» **Action item**:
Set down exactly the lines of the records from the top to the line containing "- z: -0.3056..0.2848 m"; include both.

Data items
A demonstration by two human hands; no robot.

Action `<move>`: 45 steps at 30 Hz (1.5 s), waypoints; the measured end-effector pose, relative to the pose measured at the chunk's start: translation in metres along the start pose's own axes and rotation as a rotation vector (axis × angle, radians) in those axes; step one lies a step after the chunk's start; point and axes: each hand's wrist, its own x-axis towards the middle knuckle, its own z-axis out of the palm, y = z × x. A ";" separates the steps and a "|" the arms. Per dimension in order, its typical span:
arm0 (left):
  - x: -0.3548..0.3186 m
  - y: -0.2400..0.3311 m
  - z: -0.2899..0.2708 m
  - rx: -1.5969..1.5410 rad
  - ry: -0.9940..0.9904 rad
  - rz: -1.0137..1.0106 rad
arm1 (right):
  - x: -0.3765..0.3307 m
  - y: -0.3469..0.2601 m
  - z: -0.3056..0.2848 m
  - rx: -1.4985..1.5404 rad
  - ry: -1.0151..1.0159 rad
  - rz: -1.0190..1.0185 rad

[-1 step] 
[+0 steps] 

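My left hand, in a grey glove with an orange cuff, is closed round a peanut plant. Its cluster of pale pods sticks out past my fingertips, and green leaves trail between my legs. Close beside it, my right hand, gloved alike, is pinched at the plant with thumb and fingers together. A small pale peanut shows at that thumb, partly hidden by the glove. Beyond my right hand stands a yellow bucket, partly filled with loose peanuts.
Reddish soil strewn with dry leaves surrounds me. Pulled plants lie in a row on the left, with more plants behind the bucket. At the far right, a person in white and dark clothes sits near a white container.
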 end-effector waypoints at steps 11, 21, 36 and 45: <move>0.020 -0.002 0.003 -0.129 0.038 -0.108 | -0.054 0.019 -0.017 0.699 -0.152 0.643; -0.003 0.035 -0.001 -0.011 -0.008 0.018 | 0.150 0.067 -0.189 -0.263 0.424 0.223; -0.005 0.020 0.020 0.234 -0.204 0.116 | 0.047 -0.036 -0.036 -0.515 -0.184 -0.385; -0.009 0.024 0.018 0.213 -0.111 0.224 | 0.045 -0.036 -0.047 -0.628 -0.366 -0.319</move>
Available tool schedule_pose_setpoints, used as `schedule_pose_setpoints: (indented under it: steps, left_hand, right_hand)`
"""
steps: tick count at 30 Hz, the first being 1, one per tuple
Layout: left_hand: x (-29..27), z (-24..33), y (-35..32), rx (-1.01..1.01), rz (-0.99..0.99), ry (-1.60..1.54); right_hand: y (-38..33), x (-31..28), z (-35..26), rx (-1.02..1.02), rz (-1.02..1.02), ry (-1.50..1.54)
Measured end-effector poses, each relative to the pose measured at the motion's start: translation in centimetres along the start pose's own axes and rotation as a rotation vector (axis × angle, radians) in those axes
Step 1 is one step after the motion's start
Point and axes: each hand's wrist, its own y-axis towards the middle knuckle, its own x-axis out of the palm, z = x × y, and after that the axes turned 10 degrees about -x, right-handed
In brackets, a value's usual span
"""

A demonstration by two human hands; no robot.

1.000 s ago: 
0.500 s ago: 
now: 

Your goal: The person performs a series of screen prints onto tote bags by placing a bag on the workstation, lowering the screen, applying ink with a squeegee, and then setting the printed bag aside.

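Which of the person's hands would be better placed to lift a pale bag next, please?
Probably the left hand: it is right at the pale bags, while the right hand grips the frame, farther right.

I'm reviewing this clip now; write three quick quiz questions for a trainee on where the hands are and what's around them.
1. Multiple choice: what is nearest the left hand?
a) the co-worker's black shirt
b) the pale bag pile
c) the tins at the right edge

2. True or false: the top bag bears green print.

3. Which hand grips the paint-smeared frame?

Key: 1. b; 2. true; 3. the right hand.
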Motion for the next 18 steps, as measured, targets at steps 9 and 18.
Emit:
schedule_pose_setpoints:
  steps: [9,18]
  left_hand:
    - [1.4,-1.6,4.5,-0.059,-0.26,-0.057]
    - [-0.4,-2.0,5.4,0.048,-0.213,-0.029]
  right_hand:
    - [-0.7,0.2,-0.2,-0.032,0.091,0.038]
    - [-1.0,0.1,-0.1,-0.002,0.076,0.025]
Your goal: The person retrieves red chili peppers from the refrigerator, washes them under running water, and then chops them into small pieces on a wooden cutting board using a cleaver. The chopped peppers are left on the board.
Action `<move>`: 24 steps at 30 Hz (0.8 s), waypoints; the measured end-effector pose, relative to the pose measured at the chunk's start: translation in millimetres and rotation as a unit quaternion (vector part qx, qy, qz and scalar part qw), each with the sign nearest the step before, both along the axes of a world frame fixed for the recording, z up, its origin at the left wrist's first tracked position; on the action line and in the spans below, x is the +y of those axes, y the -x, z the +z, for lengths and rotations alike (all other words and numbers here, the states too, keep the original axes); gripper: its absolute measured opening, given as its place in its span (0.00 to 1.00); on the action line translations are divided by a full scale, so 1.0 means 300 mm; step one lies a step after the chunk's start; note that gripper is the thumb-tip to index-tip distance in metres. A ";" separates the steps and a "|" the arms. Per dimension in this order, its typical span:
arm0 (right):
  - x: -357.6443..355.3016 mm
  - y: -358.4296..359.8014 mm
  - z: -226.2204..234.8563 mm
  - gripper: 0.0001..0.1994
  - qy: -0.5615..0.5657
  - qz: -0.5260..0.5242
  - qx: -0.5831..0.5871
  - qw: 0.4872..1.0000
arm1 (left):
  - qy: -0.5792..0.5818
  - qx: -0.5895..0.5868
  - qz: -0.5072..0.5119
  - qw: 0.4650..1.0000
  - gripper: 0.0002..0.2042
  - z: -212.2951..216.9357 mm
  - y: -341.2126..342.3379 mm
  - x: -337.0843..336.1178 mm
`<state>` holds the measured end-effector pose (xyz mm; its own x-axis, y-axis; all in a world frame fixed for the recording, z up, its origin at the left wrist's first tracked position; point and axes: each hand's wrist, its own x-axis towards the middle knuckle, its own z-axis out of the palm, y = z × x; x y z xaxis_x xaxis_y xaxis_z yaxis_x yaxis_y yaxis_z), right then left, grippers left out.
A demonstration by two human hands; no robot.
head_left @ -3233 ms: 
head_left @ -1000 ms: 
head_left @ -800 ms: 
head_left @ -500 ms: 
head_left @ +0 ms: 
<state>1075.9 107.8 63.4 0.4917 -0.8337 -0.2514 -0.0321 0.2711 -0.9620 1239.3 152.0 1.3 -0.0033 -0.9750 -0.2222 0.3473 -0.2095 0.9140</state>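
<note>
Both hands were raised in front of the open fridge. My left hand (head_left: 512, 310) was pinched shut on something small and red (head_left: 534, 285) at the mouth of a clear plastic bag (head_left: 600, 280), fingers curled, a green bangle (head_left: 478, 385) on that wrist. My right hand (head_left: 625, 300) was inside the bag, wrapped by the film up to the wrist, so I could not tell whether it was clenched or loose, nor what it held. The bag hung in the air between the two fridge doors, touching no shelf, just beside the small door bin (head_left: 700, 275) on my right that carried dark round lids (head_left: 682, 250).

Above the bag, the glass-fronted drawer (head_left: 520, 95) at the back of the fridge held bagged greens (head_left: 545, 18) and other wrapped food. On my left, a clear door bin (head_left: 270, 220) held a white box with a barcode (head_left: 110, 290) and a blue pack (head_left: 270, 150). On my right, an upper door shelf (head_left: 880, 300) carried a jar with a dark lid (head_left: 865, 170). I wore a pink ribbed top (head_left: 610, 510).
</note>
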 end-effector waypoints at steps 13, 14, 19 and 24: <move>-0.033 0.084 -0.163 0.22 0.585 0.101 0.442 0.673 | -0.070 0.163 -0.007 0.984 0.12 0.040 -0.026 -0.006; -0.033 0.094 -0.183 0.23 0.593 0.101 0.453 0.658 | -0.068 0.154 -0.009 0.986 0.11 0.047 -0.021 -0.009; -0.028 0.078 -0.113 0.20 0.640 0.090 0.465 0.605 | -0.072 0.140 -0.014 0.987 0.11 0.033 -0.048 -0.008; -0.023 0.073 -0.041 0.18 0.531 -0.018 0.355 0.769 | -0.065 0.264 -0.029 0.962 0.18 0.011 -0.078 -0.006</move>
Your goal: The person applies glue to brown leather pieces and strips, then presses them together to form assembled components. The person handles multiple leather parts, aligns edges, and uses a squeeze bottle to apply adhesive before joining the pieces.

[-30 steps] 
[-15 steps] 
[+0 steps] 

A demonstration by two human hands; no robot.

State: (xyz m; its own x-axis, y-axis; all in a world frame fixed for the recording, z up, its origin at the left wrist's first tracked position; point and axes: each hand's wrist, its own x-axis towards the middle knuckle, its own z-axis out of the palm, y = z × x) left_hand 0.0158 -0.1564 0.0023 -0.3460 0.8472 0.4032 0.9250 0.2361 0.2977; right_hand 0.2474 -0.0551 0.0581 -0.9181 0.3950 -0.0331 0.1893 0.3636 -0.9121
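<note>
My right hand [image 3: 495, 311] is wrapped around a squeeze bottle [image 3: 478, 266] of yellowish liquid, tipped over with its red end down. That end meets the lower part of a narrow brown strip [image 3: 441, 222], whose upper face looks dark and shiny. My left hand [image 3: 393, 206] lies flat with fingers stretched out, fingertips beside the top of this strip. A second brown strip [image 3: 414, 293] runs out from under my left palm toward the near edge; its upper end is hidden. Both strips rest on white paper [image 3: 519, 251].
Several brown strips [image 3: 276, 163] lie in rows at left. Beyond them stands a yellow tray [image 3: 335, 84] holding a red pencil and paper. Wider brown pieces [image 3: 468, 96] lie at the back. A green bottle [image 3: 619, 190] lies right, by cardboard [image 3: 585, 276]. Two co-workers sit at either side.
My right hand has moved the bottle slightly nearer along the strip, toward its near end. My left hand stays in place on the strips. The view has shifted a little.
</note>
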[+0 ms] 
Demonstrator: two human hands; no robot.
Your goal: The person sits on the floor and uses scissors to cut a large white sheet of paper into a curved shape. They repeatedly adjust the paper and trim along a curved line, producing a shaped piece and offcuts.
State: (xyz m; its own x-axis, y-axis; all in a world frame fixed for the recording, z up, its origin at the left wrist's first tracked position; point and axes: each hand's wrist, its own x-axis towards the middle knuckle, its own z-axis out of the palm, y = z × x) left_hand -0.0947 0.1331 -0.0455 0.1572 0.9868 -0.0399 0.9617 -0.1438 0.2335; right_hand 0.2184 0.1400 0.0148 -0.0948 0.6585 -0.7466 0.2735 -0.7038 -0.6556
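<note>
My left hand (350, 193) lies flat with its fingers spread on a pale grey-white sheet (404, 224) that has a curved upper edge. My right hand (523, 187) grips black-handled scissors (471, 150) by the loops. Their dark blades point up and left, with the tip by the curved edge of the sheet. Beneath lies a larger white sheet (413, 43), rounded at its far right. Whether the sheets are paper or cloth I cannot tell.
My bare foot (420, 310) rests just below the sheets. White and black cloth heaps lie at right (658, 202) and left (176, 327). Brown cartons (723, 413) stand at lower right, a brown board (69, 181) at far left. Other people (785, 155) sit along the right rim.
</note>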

» **Output for this exercise**:
A demonstration by two human hands; no robot.

Action `<move>`: 45 steps at 30 Hz (1.5 s), waypoints; the measured end-effector pose, relative to the pose measured at the chunk's start: translation in metres along the start pose's own axes and rotation as a rotation vector (axis × angle, radians) in those axes; step one lies a step after the chunk's start; point and axes: each hand's wrist, its own x-axis towards the middle knuckle, its own z-axis out of the palm, y = z × x. A ";" separates the steps and a "|" the arms. Per dimension in order, its typical span:
arm0 (left):
  - x: -0.3548..0.3186 m
  - y: -0.2400..0.3311 m
  - z: -0.2899..0.2708 m
  - rx: -1.5969..1.5410 rad
  - ry: -0.9940..0.9904 rad
  - rz: -1.0137..1.0106 rad
arm1 (right):
  - x: -0.3765..0.3307 m
  - y: -0.3469..0.2601 m
  - z: -0.3056..0.2848 m

Nothing else remains to be done for this exercise.